-- WHAT THE TASK REQUIRES --
Return, character for character, the lines from the one bearing "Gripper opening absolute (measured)" through the end of the material. Omit everything before that line.
** Opening RECORDED DATA block **
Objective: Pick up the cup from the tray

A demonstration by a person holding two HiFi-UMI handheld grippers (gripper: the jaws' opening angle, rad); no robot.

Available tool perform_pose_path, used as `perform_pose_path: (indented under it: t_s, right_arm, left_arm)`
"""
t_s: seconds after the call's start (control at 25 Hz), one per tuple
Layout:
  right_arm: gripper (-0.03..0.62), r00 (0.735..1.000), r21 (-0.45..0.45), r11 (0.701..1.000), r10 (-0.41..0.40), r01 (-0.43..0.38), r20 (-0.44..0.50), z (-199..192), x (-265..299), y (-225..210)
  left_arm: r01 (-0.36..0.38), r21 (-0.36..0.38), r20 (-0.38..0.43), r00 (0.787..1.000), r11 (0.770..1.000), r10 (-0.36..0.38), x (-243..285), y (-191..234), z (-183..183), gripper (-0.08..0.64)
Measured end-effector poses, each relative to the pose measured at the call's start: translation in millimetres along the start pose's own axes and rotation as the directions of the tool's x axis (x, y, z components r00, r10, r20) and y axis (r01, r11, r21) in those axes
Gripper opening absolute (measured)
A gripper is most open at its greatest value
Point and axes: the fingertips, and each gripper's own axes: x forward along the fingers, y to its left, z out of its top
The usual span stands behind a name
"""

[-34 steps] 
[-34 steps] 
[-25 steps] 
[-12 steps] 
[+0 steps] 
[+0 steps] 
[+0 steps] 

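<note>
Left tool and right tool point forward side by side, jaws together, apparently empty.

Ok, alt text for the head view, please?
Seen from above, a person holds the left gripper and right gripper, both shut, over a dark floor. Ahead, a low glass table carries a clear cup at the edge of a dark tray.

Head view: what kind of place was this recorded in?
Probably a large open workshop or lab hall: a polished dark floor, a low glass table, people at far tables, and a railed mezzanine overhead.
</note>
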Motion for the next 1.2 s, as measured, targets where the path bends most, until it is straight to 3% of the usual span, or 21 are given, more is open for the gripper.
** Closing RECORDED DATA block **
-- SOLUTION TO THIS PROBLEM --
Gripper opening absolute (measured)
A gripper is most open at its greatest value
Point and axes: the fingertips, and each gripper's own axes: x forward along the fingers, y to its left, z out of its top
The usual span stands behind a name
"""

[-34 steps] 
[-34 steps] 
[-25 steps] 
[-12 steps] 
[+0 steps] 
[+0 steps] 
[+0 steps] 

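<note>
Left tool and right tool point forward side by side, jaws together, apparently empty.

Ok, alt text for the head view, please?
Seen from above, a person holds the left gripper and right gripper, both shut, over a dark floor. Ahead, a low glass table carries a clear cup at the edge of a dark tray.

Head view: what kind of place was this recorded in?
Probably a large open workshop or lab hall: a polished dark floor, a low glass table, people at far tables, and a railed mezzanine overhead.
</note>
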Motion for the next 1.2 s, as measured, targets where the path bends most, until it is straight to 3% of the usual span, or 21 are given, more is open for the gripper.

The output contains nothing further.